My last attempt to use one was in January when our car broke down at 11.30pm on a Thursday night near North Acton tube. We had to abandon the car – safely pulled over in a legit parking space – so we called the Ealing taxi rank and got the usual:
“Dunno about that. It’ll be at least two hours, if we can get one at all at this hour.”
Me and D just looked at each other. Honestly. 11.30pm. Thursday night. Too late for a wheelchair user to be out and expecting a black cab ride.
We’d have been angry if we hadn’t expected it.
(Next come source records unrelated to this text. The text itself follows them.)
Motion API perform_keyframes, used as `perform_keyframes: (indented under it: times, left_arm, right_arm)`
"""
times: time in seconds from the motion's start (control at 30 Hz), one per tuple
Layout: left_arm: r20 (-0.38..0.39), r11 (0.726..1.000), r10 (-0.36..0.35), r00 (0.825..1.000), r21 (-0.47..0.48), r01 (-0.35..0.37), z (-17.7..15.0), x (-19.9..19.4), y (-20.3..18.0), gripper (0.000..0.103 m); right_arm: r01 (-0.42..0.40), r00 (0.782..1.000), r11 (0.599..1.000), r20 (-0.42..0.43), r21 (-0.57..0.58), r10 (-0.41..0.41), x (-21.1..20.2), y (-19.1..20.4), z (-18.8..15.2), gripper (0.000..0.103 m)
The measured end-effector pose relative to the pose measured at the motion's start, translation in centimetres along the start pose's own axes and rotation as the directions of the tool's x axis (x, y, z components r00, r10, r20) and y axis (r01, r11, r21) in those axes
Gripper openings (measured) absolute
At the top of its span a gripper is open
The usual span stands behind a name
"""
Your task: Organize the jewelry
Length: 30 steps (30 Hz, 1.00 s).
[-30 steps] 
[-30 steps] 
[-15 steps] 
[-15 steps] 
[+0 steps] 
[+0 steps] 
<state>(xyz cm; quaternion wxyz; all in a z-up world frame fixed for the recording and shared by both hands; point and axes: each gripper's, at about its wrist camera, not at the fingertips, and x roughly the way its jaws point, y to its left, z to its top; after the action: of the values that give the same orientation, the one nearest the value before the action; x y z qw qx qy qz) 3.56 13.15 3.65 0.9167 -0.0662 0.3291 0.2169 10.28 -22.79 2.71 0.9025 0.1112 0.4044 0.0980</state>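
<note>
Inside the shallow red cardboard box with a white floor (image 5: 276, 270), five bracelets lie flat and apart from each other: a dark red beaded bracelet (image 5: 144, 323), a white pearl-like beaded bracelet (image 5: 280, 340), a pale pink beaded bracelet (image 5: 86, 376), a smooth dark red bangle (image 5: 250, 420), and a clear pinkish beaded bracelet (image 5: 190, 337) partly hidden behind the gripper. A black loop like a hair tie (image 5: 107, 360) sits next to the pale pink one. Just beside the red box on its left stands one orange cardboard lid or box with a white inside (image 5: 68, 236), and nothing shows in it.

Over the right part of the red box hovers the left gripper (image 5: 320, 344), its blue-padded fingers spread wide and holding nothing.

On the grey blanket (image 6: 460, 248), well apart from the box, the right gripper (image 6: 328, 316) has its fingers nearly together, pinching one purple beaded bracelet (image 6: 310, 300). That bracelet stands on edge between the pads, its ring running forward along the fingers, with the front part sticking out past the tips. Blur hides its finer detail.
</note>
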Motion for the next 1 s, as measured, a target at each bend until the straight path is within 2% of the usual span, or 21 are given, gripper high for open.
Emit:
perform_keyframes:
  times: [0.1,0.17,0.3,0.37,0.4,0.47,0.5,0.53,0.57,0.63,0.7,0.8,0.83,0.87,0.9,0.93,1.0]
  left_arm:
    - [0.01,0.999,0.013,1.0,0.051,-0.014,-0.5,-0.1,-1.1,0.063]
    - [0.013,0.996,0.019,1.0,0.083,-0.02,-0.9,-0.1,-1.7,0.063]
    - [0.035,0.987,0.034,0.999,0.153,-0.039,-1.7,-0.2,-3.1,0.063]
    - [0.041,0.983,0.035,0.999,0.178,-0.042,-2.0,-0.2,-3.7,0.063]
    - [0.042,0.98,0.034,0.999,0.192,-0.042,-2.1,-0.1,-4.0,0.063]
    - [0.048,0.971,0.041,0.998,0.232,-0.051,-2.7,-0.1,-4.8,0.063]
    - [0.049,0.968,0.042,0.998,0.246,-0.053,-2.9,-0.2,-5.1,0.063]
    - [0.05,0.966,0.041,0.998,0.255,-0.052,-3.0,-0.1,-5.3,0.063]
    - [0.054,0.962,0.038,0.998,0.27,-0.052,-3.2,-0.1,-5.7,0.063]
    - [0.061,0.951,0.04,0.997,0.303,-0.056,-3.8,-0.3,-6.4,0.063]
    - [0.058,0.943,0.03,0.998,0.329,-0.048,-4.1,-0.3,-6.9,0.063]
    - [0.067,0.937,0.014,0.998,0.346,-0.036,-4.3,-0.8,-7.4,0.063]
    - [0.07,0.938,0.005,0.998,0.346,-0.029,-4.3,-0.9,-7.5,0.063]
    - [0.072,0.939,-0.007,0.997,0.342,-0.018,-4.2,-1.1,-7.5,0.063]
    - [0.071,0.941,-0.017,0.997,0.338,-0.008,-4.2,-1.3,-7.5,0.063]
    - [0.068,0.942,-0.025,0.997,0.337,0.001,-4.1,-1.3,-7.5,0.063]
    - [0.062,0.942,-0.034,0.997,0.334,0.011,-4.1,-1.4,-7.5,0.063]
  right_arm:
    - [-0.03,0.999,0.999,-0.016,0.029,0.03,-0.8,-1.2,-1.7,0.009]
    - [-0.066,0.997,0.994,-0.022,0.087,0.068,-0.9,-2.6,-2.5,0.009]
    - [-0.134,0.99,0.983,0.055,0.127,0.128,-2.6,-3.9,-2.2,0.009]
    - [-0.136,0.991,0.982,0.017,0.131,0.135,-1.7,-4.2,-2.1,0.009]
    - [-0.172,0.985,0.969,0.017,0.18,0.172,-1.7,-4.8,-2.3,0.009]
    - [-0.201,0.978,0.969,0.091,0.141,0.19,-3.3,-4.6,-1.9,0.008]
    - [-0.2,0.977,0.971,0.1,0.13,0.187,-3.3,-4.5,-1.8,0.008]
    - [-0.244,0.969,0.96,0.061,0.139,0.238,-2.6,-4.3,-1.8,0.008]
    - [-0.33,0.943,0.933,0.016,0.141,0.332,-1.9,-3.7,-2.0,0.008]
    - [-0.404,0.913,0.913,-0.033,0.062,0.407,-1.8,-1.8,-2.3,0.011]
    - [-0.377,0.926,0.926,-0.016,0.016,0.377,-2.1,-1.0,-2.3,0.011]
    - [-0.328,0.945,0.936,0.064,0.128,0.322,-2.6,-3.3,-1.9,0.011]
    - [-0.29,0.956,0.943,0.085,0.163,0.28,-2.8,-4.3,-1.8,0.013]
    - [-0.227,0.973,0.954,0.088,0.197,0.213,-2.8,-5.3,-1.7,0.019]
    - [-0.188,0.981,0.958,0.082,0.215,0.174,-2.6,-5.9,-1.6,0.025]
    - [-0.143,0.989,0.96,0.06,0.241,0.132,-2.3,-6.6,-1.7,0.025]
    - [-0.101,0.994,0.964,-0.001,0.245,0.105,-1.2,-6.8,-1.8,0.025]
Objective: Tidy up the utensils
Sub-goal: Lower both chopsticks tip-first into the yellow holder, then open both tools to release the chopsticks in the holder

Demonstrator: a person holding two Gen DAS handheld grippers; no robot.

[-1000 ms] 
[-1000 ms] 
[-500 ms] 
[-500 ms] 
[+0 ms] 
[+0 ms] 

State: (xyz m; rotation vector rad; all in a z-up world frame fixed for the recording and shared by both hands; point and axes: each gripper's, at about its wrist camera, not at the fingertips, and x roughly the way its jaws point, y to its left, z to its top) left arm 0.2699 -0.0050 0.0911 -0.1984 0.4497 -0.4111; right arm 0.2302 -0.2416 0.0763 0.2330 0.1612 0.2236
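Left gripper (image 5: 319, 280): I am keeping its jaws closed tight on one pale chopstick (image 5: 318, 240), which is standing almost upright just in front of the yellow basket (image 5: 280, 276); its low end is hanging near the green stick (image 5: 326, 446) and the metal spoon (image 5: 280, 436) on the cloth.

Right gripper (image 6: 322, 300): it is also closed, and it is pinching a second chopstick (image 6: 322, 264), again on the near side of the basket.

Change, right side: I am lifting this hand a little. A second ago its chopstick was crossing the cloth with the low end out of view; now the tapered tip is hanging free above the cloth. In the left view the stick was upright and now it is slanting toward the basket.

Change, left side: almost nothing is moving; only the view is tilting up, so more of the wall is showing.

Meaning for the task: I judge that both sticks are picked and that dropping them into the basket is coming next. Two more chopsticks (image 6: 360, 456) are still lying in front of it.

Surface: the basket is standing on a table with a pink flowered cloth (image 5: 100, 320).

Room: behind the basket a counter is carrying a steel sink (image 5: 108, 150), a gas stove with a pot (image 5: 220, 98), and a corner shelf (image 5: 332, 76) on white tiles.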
But we did expect it. And, as ever with access/real world crossover, we were not disappointed. Well, we were. Our expectations were not.
Luckily, we were just a couple of miles from home, it wasn’t raining or even that cold for January, so I got out and rolled it. Took about an hour all-in. Not a great night but not my worst either.
Anyway, that’s a long-winded way of saying, an overdue: hello, uberWAV.
UberWAV are promising 25-40 minutes wait time for immediate calls along with other wheelchair friendly services and I’m figuring it’s maybe time to try them as it’s always good to have options even just as back up to your car.
This holiday period might be good for a test-run – D rather misses being able to drink when we eat out (no, he’s not a huge drinker but one glass every time seems restrained).
I’m also keeping my eyes peeled for those of you who’ve tried uberWAV so do tweet if you’ve commented anywhere as I’m keen to hear how the service is doing. I do have a big power wheelchair so would love to know if anyone has uberWAV’d in one and has a view.
I do hope uberWAV are successful and that there are enough of us to sustain the service for them. If so, it’s win-win all round.